_Assigned task_.
Your result should be the lines holding the word "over", copied from the entries below.
-- Extracted material follows --
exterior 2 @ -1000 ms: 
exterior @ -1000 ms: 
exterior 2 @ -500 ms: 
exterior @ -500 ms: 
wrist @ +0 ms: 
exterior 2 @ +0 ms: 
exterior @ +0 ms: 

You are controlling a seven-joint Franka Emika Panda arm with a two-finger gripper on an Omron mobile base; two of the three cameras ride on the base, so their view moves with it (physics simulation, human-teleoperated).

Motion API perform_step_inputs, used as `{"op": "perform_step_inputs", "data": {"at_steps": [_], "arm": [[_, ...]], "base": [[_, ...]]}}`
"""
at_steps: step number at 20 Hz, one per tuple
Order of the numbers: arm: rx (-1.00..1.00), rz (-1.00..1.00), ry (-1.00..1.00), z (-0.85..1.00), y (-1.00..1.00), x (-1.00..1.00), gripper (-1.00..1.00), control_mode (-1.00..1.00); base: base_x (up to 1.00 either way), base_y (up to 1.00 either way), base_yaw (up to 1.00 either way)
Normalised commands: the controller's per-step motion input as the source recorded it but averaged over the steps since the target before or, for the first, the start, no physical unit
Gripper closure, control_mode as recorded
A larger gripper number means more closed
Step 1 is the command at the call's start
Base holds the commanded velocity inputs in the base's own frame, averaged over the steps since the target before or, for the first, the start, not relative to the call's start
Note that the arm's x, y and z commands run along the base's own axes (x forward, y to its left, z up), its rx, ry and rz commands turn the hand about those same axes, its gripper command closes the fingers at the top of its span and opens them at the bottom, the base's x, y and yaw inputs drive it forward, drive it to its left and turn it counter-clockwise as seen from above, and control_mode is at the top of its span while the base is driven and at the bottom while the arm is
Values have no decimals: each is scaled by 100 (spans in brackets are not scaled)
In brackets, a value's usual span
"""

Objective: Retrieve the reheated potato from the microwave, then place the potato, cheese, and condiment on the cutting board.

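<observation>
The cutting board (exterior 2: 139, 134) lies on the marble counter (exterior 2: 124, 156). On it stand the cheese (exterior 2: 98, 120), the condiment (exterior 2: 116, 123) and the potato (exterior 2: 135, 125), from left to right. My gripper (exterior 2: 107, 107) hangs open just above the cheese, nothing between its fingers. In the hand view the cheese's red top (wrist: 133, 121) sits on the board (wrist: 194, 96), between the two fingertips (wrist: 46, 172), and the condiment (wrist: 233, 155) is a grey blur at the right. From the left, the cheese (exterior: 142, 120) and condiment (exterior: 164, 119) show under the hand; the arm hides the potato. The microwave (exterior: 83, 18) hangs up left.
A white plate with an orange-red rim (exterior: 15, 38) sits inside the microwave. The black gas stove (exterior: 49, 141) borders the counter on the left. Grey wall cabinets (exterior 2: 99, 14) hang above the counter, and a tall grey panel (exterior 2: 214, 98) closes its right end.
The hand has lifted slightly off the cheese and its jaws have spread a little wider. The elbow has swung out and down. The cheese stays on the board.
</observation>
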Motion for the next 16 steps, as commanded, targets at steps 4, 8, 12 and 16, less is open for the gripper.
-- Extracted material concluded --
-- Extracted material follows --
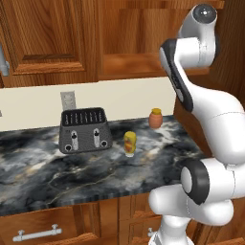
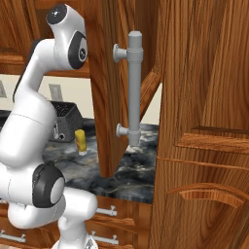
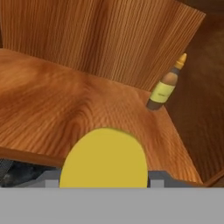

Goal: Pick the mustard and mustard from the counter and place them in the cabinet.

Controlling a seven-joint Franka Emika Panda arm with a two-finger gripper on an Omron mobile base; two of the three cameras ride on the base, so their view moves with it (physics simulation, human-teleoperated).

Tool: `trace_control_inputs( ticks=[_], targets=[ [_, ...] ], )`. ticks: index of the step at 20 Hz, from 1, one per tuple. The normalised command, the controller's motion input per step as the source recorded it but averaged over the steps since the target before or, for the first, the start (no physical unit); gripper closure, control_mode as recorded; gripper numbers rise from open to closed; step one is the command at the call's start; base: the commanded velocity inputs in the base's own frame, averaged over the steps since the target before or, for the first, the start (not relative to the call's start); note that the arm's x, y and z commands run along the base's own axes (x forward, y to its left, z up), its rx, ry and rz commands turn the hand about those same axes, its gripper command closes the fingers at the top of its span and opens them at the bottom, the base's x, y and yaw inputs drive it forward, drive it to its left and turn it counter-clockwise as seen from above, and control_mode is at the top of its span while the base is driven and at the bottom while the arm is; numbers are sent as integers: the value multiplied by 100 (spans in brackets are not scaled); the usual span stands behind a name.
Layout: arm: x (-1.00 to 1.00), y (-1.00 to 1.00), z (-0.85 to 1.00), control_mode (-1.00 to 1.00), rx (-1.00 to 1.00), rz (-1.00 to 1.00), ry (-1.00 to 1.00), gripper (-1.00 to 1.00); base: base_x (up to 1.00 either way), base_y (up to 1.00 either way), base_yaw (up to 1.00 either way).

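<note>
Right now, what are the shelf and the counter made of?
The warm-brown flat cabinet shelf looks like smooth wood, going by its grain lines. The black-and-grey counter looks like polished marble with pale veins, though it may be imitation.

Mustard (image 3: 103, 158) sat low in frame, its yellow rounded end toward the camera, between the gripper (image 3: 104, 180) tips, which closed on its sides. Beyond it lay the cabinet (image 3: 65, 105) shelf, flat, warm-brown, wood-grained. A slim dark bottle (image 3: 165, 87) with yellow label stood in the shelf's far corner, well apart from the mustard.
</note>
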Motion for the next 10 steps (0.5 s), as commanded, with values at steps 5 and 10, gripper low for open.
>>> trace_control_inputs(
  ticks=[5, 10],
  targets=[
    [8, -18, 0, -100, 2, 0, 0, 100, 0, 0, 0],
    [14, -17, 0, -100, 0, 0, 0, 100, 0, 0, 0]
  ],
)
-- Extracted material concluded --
_Solution_.
Normalised commands: the controller's per-step motion input as the source recorded it but averaged over the steps since the target before or, for the first, the start, no physical unit
Base holds the commanded velocity inputs in the base's own frame, averaged over the steps since the target before or, for the first, the start, not relative to the call's start
Tool: `trace_control_inputs( ticks=[_], targets=[ [_, ...] ], )`. ticks: index of the step at 20 Hz, from 1, one per tuple. The normalised command, the controller's motion input per step as the source recorded it but averaged over the steps since the target before or, for the first, the start (no physical unit); gripper closure, control_mode as recorded; gripper numbers rise from open to closed; step one is the command at the call's start; base: the commanded velocity inputs in the base's own frame, averaged over the steps since the target before or, for the first, the start (not relative to the call's start); note that the arm's x, y and z commands run along the base's own axes (x forward, y to its left, z up), its rx, ry and rz commands turn the hand about those same axes, its gripper command closes the fingers at the top of its span and opens them at the bottom, the base's x, y and yaw inputs drive it forward, drive it to its left and turn it counter-clockwise as seen from above, and control_mode is at the top of its span while the base is driven and at the bottom while the arm is; numbers are sent as integers: the value multiplied by 100 (spans in brackets are not scaled); the usual span stands behind a name.

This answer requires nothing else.